**TASK TO COMPLETE**. Wherever the string "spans" shows up in the records below, return that line.

BEGIN RECORDS PROVIDED

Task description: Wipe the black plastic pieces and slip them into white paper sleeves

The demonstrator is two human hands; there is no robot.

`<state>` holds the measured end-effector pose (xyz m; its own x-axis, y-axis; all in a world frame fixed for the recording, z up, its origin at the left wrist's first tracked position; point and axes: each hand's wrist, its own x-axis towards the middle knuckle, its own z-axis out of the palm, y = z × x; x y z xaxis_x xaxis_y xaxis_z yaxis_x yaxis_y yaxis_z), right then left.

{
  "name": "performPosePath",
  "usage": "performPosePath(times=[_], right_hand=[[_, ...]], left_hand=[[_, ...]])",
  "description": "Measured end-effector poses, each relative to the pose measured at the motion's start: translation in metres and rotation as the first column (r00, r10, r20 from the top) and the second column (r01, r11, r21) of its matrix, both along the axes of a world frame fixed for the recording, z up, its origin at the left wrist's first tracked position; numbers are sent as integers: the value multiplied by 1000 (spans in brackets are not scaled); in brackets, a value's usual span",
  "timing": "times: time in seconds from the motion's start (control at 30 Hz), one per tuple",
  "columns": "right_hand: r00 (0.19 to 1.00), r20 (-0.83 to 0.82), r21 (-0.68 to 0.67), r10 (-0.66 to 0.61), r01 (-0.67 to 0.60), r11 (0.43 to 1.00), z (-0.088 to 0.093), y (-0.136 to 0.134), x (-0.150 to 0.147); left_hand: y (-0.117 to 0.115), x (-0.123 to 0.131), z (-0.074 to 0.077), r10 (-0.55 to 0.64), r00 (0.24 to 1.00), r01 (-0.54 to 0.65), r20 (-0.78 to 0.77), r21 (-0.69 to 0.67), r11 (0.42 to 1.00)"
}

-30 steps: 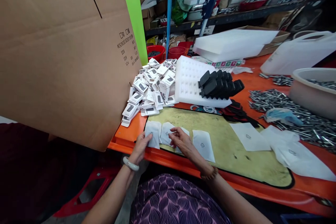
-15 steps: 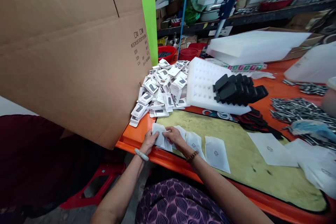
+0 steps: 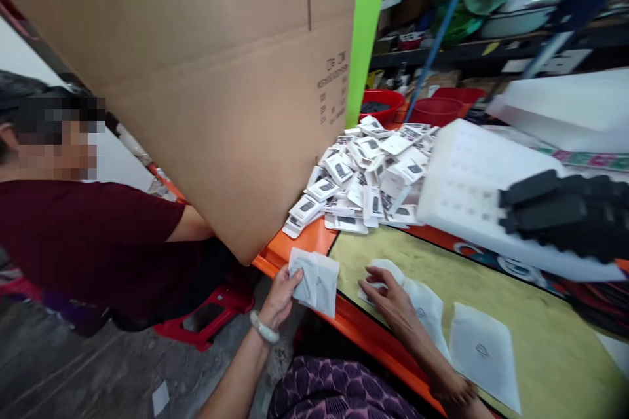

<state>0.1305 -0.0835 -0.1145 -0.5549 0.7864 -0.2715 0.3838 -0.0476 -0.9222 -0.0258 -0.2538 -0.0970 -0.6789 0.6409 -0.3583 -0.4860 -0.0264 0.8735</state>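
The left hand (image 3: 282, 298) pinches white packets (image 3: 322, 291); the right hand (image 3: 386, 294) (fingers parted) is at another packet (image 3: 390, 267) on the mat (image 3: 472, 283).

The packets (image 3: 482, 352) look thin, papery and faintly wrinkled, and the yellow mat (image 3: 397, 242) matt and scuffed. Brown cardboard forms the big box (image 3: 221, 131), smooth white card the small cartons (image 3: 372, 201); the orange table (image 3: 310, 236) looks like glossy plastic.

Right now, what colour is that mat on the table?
The mat is dull yellow with a black edge; see the head view.
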Motion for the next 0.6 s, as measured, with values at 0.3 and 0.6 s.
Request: performPosePath(times=[0.3,0.6], right_hand=[[999,-36,-125,-9,4,992,6,-30,25],[999,-29,-122,-12,9,992,2,-34,26]], left_hand=[[-180,-81,51,123,640,-664,-759,-464,586],[-90,-160,89,115,581,-538,-806,-274,797]])
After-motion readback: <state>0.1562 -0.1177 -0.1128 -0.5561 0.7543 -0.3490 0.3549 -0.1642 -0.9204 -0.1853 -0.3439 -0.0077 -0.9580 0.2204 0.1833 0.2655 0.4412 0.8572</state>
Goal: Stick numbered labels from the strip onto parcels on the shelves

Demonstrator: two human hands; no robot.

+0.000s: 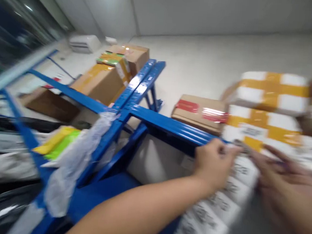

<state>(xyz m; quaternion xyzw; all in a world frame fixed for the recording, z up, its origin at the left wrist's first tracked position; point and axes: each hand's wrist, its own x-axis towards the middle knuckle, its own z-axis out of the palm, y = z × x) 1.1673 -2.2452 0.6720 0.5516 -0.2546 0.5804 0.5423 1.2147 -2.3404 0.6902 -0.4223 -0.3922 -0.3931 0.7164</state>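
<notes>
My left hand [214, 161] is closed in a pinch on the top end of a strip of white printed labels [219, 208], right at the front rail of a blue metal shelf [171, 127]. The strip hangs down from that hand toward the bottom of the view. My right hand [285, 185] is blurred by motion; a finger stretches toward the same top end of the strip, close to the left hand's fingertips. Just behind both hands sit white parcels with yellow tape [267, 107] on the shelf.
A brown cardboard box with red tape [199, 113] lies on the shelf left of the white parcels. More cardboard boxes [107, 77] sit on the far shelf. A clear plastic bag [70, 171] hangs on the blue upright; yellow and green packets [56, 141] lie lower left.
</notes>
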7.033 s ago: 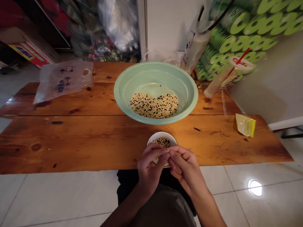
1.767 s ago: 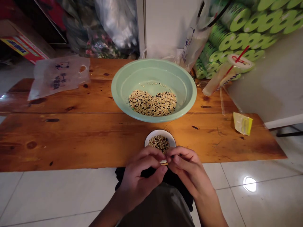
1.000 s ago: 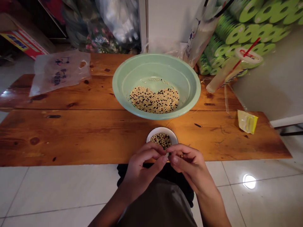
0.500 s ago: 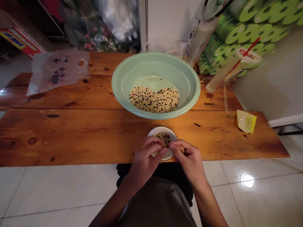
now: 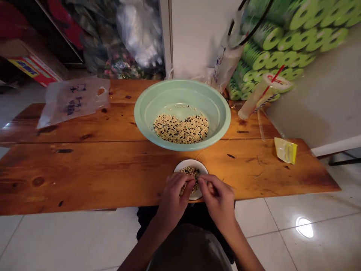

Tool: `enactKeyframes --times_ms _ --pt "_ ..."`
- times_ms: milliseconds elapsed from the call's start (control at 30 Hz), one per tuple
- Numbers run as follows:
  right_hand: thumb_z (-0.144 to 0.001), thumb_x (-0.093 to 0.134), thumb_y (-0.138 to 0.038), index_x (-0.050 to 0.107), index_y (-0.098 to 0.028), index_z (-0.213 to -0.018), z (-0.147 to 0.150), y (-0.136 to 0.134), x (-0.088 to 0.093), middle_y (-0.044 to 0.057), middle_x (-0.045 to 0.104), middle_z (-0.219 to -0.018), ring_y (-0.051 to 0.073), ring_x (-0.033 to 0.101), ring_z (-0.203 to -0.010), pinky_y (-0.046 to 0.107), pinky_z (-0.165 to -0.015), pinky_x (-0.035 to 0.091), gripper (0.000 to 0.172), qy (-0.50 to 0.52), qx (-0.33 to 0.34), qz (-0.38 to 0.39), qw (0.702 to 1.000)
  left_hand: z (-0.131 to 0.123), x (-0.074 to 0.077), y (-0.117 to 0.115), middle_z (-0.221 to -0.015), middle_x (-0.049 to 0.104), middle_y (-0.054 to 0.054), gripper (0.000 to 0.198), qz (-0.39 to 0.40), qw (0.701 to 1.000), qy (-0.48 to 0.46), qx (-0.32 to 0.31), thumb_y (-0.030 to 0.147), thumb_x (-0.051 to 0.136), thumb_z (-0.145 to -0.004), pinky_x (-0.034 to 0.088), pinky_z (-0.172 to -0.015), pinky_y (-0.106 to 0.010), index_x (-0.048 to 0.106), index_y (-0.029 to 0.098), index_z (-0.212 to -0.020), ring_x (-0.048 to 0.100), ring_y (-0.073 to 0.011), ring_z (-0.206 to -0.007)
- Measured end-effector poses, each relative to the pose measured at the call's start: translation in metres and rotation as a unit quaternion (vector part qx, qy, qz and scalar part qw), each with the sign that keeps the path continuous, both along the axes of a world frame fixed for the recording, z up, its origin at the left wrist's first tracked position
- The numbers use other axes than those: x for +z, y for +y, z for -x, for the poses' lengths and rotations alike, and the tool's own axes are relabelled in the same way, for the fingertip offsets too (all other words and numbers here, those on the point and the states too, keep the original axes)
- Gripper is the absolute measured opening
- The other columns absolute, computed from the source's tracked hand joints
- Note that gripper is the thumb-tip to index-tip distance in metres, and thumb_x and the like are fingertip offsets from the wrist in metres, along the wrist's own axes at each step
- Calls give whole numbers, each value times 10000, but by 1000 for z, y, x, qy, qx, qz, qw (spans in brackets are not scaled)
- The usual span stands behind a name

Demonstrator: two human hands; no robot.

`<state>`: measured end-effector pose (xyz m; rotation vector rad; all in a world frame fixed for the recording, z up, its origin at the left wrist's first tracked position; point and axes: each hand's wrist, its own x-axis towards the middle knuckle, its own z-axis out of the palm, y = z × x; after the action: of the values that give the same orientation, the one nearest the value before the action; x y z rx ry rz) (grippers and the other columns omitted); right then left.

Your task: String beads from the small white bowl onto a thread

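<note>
**Both hands at the small bowl, fingers working among mixed seeds.**

The left hand [image 5: 172, 199] and right hand [image 5: 216, 200] sit over the near side of a white enamel bowl [image 5: 191, 161] with a dark rim, close to the front edge of the wooden surface [image 5: 84, 169]. Their fingertips [image 5: 200, 181] almost meet above pale round seeds [image 5: 190, 172] flecked with dark ones. Both grips curl inward to a near pinch; the fingers hide whether either has hold of a seed. Beyond, a pale green plastic basin [image 5: 182, 92] holds a larger patch of seeds [image 5: 181, 129]. Step in hand, as judged: fine finger work over the small bowl. Seeds this small call for a tight fingertip pinch.
</note>
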<state>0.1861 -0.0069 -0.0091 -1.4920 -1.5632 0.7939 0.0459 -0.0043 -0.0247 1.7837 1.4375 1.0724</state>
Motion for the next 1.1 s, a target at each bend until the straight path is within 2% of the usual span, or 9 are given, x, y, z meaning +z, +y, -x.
enactKeyframes --times_ms 100,233,333,400,500,567,767,1000,1100 --pt "-876 575 -301 666 -170 -811 5 1 1 -56 352 -538 102 334 -485 237 -484 304 172 83 -10 41 996 -3 2 0 -799 660 -19 169 37 998 -33 36 293 525 -911 440 -782 -297 625 188 -825 596 -176 -795" --pt "-830 613 -403 619 -158 -715 6 2 4 -45 381 -565 96 317 -517 228 -478 264 271 225 -15 117 967 -5 12 -1 -675 605 3 266 139 976 -161 49 392 526 -887 423 -625 -233 613 178 -755 553 -150 -657" --pt "-809 647 -435 583 -158 -682 5 -4 4 -69 324 -531 79 248 -491 220 -456 198 312 326 -8 153 933 -7 22 -7 -614 534 20 321 161 963 -217 22 429 540 -863 394 -598 -215 574 172 -674 503 -132 -616" --pt "-816 652 -431 551 -167 -669 5 -12 4 -84 290 -511 71 201 -470 222 -443 164 318 408 3 167 898 -9 26 -15 -604 500 26 343 163 958 -236 6 446 552 -852 377 -585 -209 542 171 -647 473 -123 -603" --pt "-827 654 -421 493 -178 -636 8 -28 4 -87 277 -514 69 195 -469 221 -450 188 348 510 14 159 845 -13 30 -32 -596 467 32 381 166 951 -262 -14 483 547 -853 353 -562 -204 504 171 -639 437 -112 -582" --pt "-825 657 -430 479 -179 -629 9 -39 4 -84 288 -521 70 220 -478 221 -462 211 365 536 12 142 832 -16 30 -42 -592 461 33 405 161 947 -275 -29 511 535 -856 353 -567 -205 490 171 -640 435 -111 -579" --pt "-770 689 -503 539 -161 -672 2 -65 -5 -77 350 -516 61 252 -468 210 -444 181 386 439 -55 88 892 -24 18 -67 -614 488 21 398 134 974 -184 -9 496 507 -883 355 -579 -207 520 167 -660 455 -119 -597" --pt "-755 684 -533 532 -164 -670 -14 -74 -11 -86 292 -539 61 224 -481 206 -440 174 409 440 -128 74 886 -34 3 -74 -625 506 16 352 89 988 -123 -36 443 489 -902 399 -593 -202 527 176 -677 480 -125 -597" --pt "-771 670 -534 530 -163 -660 -18 -72 -13 -87 281 -538 61 218 -478 207 -438 167 411 442 -121 74 886 -36 4 -71 -617 498 17 354 89 988 -122 -28 453 496 -896 404 -590 -199 535 178 -677 481 -126 -596"
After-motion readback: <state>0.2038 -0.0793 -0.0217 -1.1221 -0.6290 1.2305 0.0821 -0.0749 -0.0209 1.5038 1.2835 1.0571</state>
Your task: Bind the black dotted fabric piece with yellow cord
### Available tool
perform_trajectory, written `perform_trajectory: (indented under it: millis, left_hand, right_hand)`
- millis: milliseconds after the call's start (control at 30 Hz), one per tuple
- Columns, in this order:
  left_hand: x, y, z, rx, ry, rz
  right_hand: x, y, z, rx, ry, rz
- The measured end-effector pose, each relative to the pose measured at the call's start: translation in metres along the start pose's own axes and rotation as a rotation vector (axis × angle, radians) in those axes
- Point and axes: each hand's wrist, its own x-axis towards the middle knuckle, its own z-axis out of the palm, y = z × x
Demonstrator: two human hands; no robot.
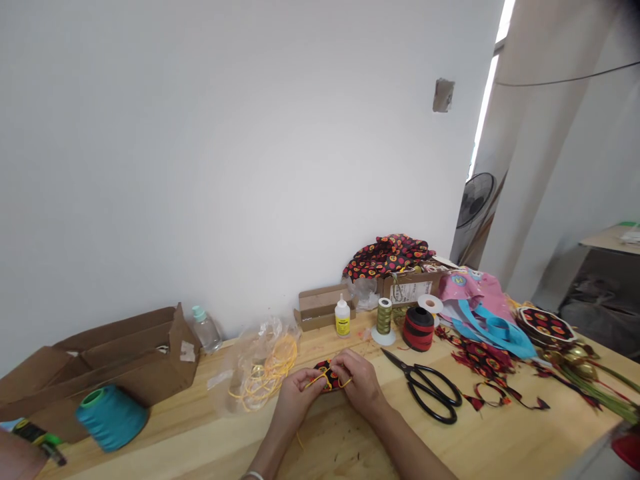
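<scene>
Between my two hands, low over the wooden table, is a small piece of dark patterned fabric (327, 375) with red and yellow motifs. A thin yellow cord (317, 380) runs across it. The fingers of my left hand (296, 395) are pinched on the cord at the fabric's left side, and a loose cord end hangs below. At the right side, my right hand (361, 381) has thumb and fingers closed on the cord, its fingertips touching the fabric. Part of the fabric is hidden behind the fingers.
Large black scissors (430, 387) lie right of my hands. A white glue bottle (343, 319), a green thread spool (384, 317) and a red-black spool (418, 330) stand behind. Left are a bag of yellow cord (265, 373), a teal thread cone (113, 419) and a cardboard box (165, 360).
</scene>
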Motion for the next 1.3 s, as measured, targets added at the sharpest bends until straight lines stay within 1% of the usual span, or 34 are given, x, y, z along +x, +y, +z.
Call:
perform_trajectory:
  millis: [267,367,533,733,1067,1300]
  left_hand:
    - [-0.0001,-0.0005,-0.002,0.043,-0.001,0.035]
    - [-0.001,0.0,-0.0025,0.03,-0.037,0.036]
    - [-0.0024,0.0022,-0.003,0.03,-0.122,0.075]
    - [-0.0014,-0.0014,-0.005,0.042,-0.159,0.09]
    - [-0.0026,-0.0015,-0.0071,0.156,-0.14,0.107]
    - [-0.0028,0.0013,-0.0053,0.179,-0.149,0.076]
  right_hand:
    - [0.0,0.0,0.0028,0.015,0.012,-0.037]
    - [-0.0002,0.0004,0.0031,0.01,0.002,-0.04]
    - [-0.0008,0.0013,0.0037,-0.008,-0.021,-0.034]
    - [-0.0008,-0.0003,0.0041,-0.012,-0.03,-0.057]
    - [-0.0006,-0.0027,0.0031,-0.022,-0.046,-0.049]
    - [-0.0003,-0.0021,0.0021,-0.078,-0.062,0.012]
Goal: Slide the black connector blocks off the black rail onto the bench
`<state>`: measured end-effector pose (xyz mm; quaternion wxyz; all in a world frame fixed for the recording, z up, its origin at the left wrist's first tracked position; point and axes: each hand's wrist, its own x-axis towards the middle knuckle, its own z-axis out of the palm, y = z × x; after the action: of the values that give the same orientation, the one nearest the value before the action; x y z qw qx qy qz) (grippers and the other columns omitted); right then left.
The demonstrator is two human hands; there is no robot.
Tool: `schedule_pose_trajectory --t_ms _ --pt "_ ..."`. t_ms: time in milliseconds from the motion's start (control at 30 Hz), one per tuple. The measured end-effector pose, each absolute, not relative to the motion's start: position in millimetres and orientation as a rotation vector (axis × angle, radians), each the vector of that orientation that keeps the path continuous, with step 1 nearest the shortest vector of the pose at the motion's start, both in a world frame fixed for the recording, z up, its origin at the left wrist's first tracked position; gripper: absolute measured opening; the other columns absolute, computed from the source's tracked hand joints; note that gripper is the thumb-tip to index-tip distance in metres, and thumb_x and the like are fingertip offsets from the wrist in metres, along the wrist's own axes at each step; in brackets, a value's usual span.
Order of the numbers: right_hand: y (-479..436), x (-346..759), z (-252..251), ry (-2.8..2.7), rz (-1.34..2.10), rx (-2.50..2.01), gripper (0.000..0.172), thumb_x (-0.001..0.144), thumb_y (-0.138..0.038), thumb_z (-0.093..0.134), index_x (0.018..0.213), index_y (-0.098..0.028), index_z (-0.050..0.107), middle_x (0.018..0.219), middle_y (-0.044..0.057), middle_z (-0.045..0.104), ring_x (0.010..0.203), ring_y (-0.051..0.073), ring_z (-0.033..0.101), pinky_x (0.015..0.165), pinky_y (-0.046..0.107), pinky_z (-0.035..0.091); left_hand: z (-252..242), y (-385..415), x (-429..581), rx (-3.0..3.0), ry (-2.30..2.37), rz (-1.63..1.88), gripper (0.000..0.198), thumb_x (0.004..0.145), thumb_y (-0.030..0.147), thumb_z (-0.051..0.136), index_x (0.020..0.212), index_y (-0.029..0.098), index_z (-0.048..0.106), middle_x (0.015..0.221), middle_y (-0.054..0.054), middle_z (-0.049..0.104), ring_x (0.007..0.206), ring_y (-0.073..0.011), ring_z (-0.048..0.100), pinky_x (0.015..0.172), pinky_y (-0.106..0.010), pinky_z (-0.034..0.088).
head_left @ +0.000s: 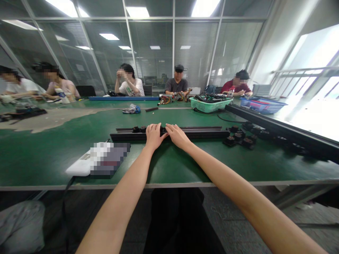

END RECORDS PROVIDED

**SOLUTION**.
  "description": "Measured end-effector poses, each relative to the pose measured at the motion's start: translation in metres and rotation as the first column (r00, r10, r20 from the top) and the second column (r01, r11, r21) of its matrix, both along the axes of a world frame fixed for the recording, z up, its origin at the left wrist's first tracked position; numbers are sent as integers: the value multiplied by 1000 (spans in brackets are not scaled); in brackets, a value's usual span",
- Calls give whole numbers, each value times 10000, but by 1000 for z, y, x, qy, qx, qz, qw (spans in brackets are not scaled)

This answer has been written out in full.